Therapeutic education, nutritional and psychological support and close follow-up are strongly recommended to optimize the prognosis of MDR-TB.

摘要

简介-目的:耐多药结核病(MDR-TB)的出现对全球公共卫生构成威胁。本研究的目的是确定 MDR-TB 治疗失败的危险因素。

方法

这是一项回顾性研究,于 2000 年 1 月至 2019 年 3 月进行,纳入 MDR-TB 患者。将治疗失败患者的特征与治愈患者进行比较。使用逻辑回归分析确定治疗失败的危险因素。

结果

本研究共纳入 140 例年龄为 42±13 岁(18-80 岁)的患者。57%的患者治疗成功,12%的患者治疗失败。
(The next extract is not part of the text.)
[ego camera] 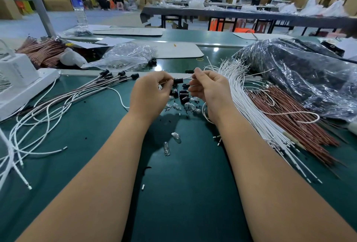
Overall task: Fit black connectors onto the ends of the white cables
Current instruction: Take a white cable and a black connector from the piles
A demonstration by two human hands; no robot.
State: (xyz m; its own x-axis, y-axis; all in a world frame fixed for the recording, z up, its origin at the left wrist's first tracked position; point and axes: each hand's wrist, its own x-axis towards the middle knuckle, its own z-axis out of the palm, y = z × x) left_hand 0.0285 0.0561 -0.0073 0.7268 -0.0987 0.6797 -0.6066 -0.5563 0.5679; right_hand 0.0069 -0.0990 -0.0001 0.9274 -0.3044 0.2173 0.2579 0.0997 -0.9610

多变量逻辑回归分析显示,年龄>45 岁(OR=1.05;95%CI,1.024-7.736;p=0.014)、小学及以下文化程度和文盲(OR=5.022;95%CI,1.316-19.161;p=0.018)、入狱史(OR=3.291;95%CI,1.291-21.083;p=0.016)、营养不良(OR=4.544;95%CI,2.304-54.231;p=0.027)、广泛结核病(OR=6.406;95%CI,1.761-23.922;p=0.038)、初始高等级阳性涂片(OR=1.210;95%CI,1.187-32.657;p=0.045)、治疗 90 天阳性涂片培养(OR=6.871,95%CI,3.824-23.541;p=0.003)、依从性差(OR=6.110;95%CI,2.740-12.450;p=0.021)和出现精神科不良事件(OR=3.644,95%CI,2.560-27.268;p=0.041)与治疗失败相关。

结论

强烈建议进行治疗教育、营养和心理支持以及密切随访,以优化 MDR-TB 的预后。